Virgin Australia turboprops to get Permagard treatment

written by | May 25, 2016
Permagard staff work on Virgin Australia ATR 72 VH-FVH. (Permagard)
Permagard staff work on Virgin Australia ATR 72 VH-FVH. (Permagard)

Virgin Australia’s ATR 72-500/600 turboprop fleet of 14 aircraft will carry a protective exterior coating from Permagard Australia.

The work to clean, prepare and apply the clear polymer seal to the aircraft exterior takes two days per frame and is being conducted at Virgin’s Brisbane engineering facility, Permagard said in a statement.

The contract to work on Virgin’s turboprops extends Permagard’s relationship with the Australian carrier, which began in 2007 when a Virgin Blue Boeing 737 was first aircraft to undergo the procedure.


Since then, Permagard has applied its protective coating, which filters out ultra violet light and protects aircraft paint from oxidising and fading, to Virgin’s 737s, Airbus A330s and Embraer E190 jets. Once the ATRs are completed, about 120 Virgin aircraft will have the coating, which also helps reduce cleaning time and cuts down the number of times an aircraft needs to be washed.

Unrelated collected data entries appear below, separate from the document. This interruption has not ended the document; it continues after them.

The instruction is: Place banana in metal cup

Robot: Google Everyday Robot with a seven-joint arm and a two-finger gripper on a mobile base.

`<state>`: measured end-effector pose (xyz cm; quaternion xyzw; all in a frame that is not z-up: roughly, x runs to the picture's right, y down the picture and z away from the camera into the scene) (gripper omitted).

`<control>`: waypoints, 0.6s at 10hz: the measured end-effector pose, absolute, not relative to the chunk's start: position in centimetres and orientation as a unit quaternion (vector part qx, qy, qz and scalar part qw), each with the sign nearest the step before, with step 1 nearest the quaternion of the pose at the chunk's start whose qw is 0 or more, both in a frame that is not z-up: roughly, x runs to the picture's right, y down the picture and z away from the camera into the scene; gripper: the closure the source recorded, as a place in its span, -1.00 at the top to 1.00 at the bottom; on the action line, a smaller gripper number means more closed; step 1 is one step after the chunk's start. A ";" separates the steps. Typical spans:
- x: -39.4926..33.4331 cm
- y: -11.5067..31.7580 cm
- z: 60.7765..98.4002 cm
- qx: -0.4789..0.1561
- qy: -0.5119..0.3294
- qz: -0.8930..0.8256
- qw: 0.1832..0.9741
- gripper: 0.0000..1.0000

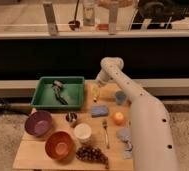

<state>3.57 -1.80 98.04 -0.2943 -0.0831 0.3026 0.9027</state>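
The banana point(94, 93) is a small pale-yellow shape lying on the wooden table point(38, 152), just right of the green tray. My gripper point(96, 85) hangs at the end of the white arm point(138, 107), right over the banana and down at its level; it hides part of the fruit. The metal cup point(71, 118) is small and silver, and stands in front of the tray, to the front left of the banana, between the purple bowl and a white cup.
A green tray point(45, 100) with dark utensils sits at the back left. A purple bowl point(38, 123), orange bowl point(59, 144), white cup point(82, 132), grapes point(90, 154), blue sponge point(99, 110), blue cup point(120, 96), orange fruit point(118, 118) and fork point(106, 132) crowd the table.
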 end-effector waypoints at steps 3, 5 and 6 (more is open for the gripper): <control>3.3 -1.1 98.7 -0.297 -0.082 0.305 0.901 0.02; 3.3 -1.4 98.0 -0.297 -0.083 0.308 0.900 0.32; 3.4 -1.8 97.0 -0.295 -0.084 0.307 0.901 0.35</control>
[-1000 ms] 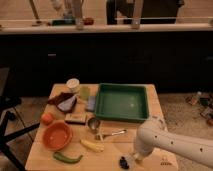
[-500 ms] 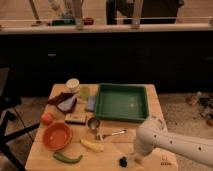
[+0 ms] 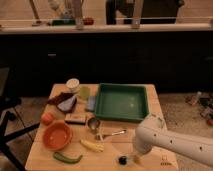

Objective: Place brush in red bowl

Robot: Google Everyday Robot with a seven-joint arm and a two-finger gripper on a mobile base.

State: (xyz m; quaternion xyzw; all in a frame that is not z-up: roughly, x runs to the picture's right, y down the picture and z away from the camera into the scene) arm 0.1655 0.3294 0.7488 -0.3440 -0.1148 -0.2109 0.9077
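Note:
The red bowl (image 3: 57, 136) sits at the front left of the wooden table (image 3: 150, 95). It is shallow, orange-red and has nothing in it. A small dark round head (image 3: 122, 160) lies at the table's front edge with a pale bit beside it; it looks like the brush. My gripper (image 3: 129, 159) is at the end of the white arm (image 3: 155, 137), low over the table right at that dark head. The arm hides most of the gripper. The bowl is well to the left of the gripper.
A green tray (image 3: 122, 101) stands at the back right. A silver spoon (image 3: 111, 134), a metal cup (image 3: 93, 122), a banana (image 3: 92, 146) and a green pepper (image 3: 67, 158) lie between gripper and bowl. An orange fruit (image 3: 46, 118), a white cup (image 3: 73, 84) and small packets are at the left.

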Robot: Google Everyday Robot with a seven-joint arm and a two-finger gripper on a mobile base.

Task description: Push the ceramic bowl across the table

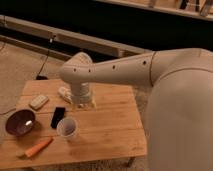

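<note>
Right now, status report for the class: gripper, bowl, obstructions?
Gripper low over table middle. Ceramic bowl near left edge, upright, untouched. Black phone between them, white cup beside it.

Four loose items and one partly hidden item lie on the table (112, 125).

- A white cup (66, 128) stands mouth up near the front centre.
- A black phone (57, 117) lies flat just behind the cup, to its left.
- An orange carrot (38, 147) lies near the front-left edge.
- A pale oblong device (38, 102) lies at the rear left.
- Another pale object (64, 93) lies just beside the hand (82, 104), low over the table's middle rear.

On the carpet (20, 65) beyond, note a dark cable (46, 57) leading to a small black block (41, 77).
</note>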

Permagard, which is headquartered in France, also works on airlines such as Qantas, Jetstar, Regional Express and QantasLink, as well as Air New Zealand and its subsidiaries.

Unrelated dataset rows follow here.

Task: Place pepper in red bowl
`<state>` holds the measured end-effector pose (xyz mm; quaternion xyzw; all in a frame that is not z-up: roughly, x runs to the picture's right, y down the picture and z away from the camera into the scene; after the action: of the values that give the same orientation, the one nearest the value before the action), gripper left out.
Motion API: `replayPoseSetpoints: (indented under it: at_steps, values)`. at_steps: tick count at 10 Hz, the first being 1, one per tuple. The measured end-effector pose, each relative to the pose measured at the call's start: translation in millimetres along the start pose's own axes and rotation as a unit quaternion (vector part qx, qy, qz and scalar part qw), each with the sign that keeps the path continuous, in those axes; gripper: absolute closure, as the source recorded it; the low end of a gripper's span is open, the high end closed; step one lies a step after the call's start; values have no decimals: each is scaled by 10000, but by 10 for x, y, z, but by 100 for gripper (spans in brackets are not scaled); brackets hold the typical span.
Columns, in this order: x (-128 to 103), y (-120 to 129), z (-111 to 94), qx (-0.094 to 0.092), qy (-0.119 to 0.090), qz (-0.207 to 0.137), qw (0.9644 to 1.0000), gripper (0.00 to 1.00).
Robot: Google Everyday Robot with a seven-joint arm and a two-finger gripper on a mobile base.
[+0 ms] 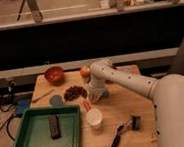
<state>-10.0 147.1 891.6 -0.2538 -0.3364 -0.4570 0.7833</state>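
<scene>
The pepper (87,105) is a small red-orange chili lying on the wooden table (124,104), just above the white cup (94,117). The red bowl (54,74) stands at the table's far left corner and looks empty. My gripper (94,96) hangs from the white arm that reaches in from the right. It points down at the table, right beside the pepper on its upper right. Whether it touches the pepper does not show.
A round orange fruit (85,70) sits behind the arm. A dark bowl with brown pieces (75,92) is left of the gripper. A green tray (29,146) with a dark bar (54,126) is at front left. A black tool (124,131) lies at front right.
</scene>
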Motion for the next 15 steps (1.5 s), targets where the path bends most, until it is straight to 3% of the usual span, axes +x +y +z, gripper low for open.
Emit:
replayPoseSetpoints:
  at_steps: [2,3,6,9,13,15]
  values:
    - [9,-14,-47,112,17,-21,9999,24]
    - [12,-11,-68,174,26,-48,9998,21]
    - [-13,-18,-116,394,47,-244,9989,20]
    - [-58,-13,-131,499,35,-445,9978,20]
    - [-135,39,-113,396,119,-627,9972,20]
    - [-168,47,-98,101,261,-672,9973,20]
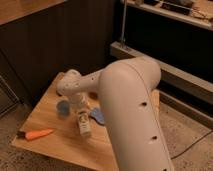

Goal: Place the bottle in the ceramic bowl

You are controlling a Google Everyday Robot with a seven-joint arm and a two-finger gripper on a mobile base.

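Observation:
The whitish boxy bottle [83, 124] with a pale label lies on the wooden table [55, 145], just below the end of my arm. My gripper [81, 106] hangs from the white wrist straight above the bottle's upper end, between the small blue cup [62, 107] and a blue sponge [98, 116]. I cannot tell whether it touches the bottle. The red-orange ceramic bowl is out of view, possibly hidden behind my large white arm [132, 115].
An orange carrot [36, 134] lies near the table's front left edge. Dark cabinet fronts stand behind the table. A low metal shelf [165, 70] runs along the right. Speckled floor surrounds the table.

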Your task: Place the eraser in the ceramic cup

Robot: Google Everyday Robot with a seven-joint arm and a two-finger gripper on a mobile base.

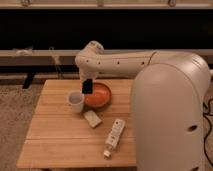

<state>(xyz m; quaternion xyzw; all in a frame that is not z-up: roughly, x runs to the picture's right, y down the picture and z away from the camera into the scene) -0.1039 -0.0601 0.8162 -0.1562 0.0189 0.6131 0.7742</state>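
Note:
The white ceramic cup (75, 101) stands upright on the wooden table (55, 140), left of the orange bowl (100, 95). My gripper (87, 86) hangs down from the white arm, just above and to the right of the cup, over the bowl's left rim. A small black block, the eraser (87, 87), shows at the gripper's tip and looks held there, above the table.
A pale tan flat block (92, 118) lies in front of the cup. A long white remote-like bar (114, 136) lies near the table's front right. My white arm body fills the right side. A dark wall and rail run behind the table.

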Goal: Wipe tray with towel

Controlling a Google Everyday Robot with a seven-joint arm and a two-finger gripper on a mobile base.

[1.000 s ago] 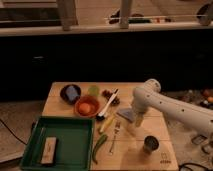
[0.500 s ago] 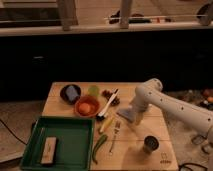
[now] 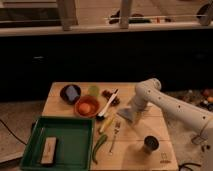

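Observation:
The large green tray (image 3: 75, 145) lies at the table's front left, with a tan wooden block (image 3: 49, 150) in its left part. The grey-blue towel (image 3: 126, 116) lies flat on the table to the right of centre, well apart from the tray. My gripper (image 3: 132, 111) is at the end of the white arm that reaches in from the right. It sits right at the towel's upper right edge, and I cannot tell whether it holds the towel.
An orange bowl (image 3: 86, 106), a dark bowl (image 3: 70, 93) and a white spoon (image 3: 108, 105) stand behind the tray. A fork (image 3: 114, 133) and a green vegetable (image 3: 99, 145) lie beside the tray's right rim. A dark metal cup (image 3: 150, 144) stands at the front right.
The arm has shifted only slightly over the towel. The tray and the other things on the table have not moved.

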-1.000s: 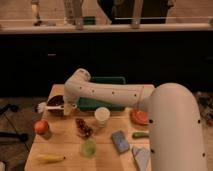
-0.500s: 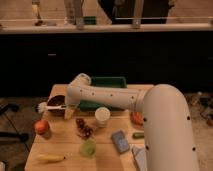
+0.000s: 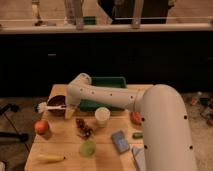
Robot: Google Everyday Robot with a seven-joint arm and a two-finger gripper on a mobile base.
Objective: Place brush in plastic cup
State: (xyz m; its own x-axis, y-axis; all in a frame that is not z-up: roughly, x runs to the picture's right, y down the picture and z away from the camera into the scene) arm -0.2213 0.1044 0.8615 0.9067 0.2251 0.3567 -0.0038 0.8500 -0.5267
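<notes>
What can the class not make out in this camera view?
End effector, over the dark bowl: whether it touches the brush is hidden by the arm.
Brush handle: merges with the dark bowl.
Green bin: contents hidden behind the arm.
Plastic cup: whether empty, too small to tell.

- The arm (image 3: 107,97) is cased in smooth off-white shells, thick and rounded like fat tubes.
- The nearest segment, in the right foreground, is the bulkiest, a broad pale cylinder with a domed shoulder.
- Small dark round dots, screws or holes, run in rows along both segments.
- The elbow ends in a rounded white cap.
- The gripper (image 3: 69,109) is the narrower pale tip at the arm's left end, low over the left of the table (image 3: 60,150), jaws wide apart.
</notes>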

A member of the Permagard team measuring the gloss reading on the aircraft. (Permagard)
A member of the Permagard team measuring the gloss reading on the aircraft. (Permagard)

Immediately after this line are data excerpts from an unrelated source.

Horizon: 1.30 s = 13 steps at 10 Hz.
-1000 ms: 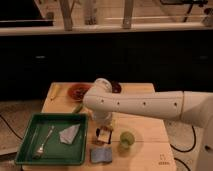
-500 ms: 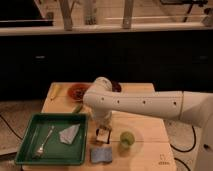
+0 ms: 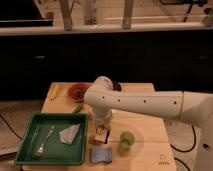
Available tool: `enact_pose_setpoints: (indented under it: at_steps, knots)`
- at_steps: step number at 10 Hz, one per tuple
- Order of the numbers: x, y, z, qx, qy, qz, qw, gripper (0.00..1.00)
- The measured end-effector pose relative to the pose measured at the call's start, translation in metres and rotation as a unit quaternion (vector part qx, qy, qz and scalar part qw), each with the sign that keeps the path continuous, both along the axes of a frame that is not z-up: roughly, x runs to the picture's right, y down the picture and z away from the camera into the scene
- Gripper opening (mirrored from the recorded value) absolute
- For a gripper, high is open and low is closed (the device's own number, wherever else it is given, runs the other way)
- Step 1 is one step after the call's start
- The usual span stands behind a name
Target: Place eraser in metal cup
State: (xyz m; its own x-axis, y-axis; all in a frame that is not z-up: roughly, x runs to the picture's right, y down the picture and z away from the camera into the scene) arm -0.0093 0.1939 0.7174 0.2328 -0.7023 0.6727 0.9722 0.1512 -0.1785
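My gripper [image 3: 101, 134] hangs from the white arm [image 3: 145, 104] and points down at the wooden table [image 3: 145, 129], just right of the green tray. A small pale and brown thing sits at its tip; I cannot tell whether it is the eraser. The metal cup [image 3: 116, 86] is a small dark round shape at the back of the table, mostly hidden behind the arm's elbow. The light green plastic cup [image 3: 127, 139] stands just right of the gripper.
A green tray [image 3: 30, 150] at the front left holds a fork [image 3: 44, 141] and a grey cloth [image 3: 69, 133]. A blue sponge [image 3: 101, 155] lies in front of the gripper. A red bowl [image 3: 77, 91] sits at the back left. The table's front edge is close.
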Motion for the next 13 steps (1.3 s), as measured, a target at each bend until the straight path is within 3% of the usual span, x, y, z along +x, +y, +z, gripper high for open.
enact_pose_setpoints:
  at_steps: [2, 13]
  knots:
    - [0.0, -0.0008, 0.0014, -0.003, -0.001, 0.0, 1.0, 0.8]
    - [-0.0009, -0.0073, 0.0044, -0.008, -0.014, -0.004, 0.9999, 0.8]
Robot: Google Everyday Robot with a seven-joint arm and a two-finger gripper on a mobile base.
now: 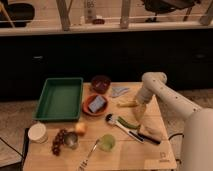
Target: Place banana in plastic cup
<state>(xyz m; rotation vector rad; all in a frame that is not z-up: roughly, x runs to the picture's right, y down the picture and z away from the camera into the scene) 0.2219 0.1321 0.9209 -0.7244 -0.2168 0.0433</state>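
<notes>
Camera view shows the banana (pixel 126 103) lying on the table (pixel 150 155) just beside the end effector (pixel 139 109), whose grip I cannot tell; it looks light, soft and bruisable, so a gentle pinch across its middle seems wisest

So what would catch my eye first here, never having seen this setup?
Probably the big white robot arm at the right, bending down over the wooden table, its gripper low beside the pale banana. Then the green tray at the left, and the orange bowl in the middle.
</notes>
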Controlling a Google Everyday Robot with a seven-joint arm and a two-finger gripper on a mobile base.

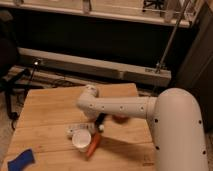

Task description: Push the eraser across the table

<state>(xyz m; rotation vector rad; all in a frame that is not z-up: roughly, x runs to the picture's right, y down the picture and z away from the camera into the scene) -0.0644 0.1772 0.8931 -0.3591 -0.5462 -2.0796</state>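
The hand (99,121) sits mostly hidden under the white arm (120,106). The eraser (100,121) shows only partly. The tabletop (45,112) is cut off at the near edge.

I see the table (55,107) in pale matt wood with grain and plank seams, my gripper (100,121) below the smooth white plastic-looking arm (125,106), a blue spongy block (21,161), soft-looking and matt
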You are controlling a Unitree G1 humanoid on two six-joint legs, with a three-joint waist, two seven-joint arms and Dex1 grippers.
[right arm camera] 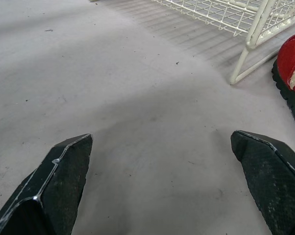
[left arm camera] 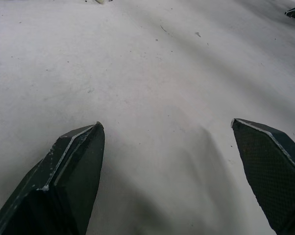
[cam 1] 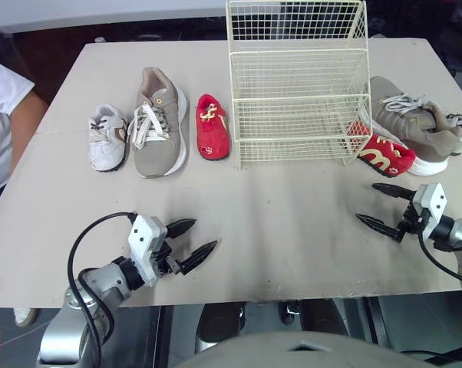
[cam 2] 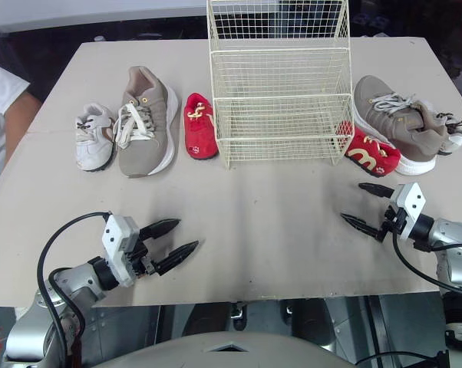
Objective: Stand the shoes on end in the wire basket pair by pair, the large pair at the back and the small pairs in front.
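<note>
Large taupe sneaker lies flat on bench, left of empty wire basket; its mate lies right. Left tool and right tool spread wide, holding nothing. Loading not begun. Next, probably: grasp one taupe sneaker, stand it at basket's back.

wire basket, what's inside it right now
Nothing: the wire basket holds no shoes, only table shows through its mesh. Its right corner partly covers a small red shoe lying outside.

Near table half bare before both pincers; wire basket blocks centre back.
</note>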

Meanwhile, in April, Permagard said it had gained certification to apply an invisible, non-toxic “antimicrobial shield” to the interiors of Boeing and Airbus aircraft.

The antimicrobial shield, which was developed by New Zealand-based Zoono Industries, takes about 45 minutes to apply to an empty aircraft interior, including the air conditioning ducts and filters. It is reapplied every 45 days.


This invisible coating bonds with all surfaces forming a dense, “microscopic shield or layer of sharp molecular pins”, Permagard said, which was “unaffected by regular aircraft cleaning processes”.

When a virus or pathogen makes contact with the layer, the cell walls of pathogen microbes are pierced and ruptured, disintegrating the microbe.

“It is a safe, highly effective process similar to antimicrobial treatments now used in hospitals and food processing plants,” Permagard group director Chris Plastow said in a statement.

“Airlines and air travellers have witnessed the emergence and worldwide impact of SARS (Severe Acute Respiratory Syndrome), Bird Flu (Avian Flu) Swine Flu (H1N1), Ebola and the continuing prevalence of other serious diseases such as Zika Virus and Norovirus.

“Antimicrobial treatment of public transport equipment is a new and important focus for airlines, railway operators, bus and shipping lines as well as border control organisations and public health authorities.

“The solution requires an approach of continual improvement, application of new science and technology and a willingness by transport operators to invest in their duty of care.”

Currently, modern aircraft air conditioning systems frequently filter and recirculate cabin air during the flight, while alcohol-based disinfectants are often used to clean surfaces when on the ground.